### Task brief
With no additions or omissions, print the listing that follows.

### Data under study

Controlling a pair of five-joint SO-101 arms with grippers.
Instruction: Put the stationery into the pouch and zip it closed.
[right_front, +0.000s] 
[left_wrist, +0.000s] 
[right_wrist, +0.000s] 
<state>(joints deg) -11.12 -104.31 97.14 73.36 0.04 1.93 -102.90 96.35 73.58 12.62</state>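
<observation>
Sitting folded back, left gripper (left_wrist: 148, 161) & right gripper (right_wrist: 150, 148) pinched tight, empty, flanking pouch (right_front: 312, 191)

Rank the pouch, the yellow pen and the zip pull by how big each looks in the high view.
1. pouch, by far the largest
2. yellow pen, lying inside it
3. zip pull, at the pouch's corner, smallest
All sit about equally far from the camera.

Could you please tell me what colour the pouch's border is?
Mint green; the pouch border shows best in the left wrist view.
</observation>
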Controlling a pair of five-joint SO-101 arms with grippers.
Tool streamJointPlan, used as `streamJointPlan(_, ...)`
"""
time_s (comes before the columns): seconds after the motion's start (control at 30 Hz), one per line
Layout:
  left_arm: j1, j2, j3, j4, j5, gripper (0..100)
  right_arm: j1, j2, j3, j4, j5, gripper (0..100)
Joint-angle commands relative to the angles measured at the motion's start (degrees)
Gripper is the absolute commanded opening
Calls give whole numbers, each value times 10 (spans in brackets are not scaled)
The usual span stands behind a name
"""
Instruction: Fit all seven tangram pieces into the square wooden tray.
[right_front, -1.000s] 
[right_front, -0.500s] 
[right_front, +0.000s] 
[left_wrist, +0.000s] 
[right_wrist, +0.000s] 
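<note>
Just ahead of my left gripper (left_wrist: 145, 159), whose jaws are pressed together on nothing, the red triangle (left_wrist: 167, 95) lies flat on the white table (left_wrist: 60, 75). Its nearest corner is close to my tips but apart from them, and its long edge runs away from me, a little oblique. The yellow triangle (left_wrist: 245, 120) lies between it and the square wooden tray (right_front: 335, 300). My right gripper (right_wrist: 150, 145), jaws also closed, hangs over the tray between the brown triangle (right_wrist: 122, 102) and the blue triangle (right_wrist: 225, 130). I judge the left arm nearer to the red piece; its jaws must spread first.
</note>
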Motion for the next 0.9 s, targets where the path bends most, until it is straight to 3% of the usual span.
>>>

### Response for this exercise
Controlling a pair of five-joint SO-101 arms with grippers.
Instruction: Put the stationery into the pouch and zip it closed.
[right_front, +0.000s] 
[left_wrist, +0.000s] 
[right_wrist, +0.000s] 
<state>(joints deg) -11.12 -104.31 97.14 73.36 0.04 1.93 -102.90 96.35 73.58 12.62</state>
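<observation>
Sitting folded back, left gripper (left_wrist: 148, 161) & right gripper (right_wrist: 150, 148) pinched tight, empty, flanking pouch (right_front: 312, 191)

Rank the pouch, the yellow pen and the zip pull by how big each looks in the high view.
1. pouch, by far the largest
2. yellow pen, lying inside it
3. zip pull, at the pouch's corner, smallest
All sit about equally far from the camera.

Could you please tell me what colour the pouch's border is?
Mint green; the pouch border shows best in the left wrist view.
</observation>
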Controlling a pair of five-joint SO-101 arms with grippers.
Tool streamJointPlan, used as `streamJointPlan(_, ...)`
"""
time_s (comes before the columns): seconds after the motion's start (control at 30 Hz), one per line
Layout:
  left_arm: j1, j2, j3, j4, j5, gripper (0..100)
  right_arm: j1, j2, j3, j4, j5, gripper (0..100)
Joint-angle commands relative to the angles measured at the motion's start (degrees)
Gripper is the absolute commanded opening
Calls give whole numbers, each value times 10 (spans in brackets are not scaled)
The usual span stands behind a name
"""
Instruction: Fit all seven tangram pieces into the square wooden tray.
[right_front, -1.000s] 
[right_front, -0.500s] 
[right_front, +0.000s] 
[left_wrist, +0.000s] 
[right_wrist, +0.000s] 
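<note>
Just ahead of my left gripper (left_wrist: 145, 159), whose jaws are pressed together on nothing, the red triangle (left_wrist: 167, 95) lies flat on the white table (left_wrist: 60, 75). Its nearest corner is close to my tips but apart from them, and its long edge runs away from me, a little oblique. The yellow triangle (left_wrist: 245, 120) lies between it and the square wooden tray (right_front: 335, 300). My right gripper (right_wrist: 150, 145), jaws also closed, hangs over the tray between the brown triangle (right_wrist: 122, 102) and the blue triangle (right_wrist: 225, 130). I judge the left arm nearer to the red piece; its jaws must spread first.
</note>
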Motion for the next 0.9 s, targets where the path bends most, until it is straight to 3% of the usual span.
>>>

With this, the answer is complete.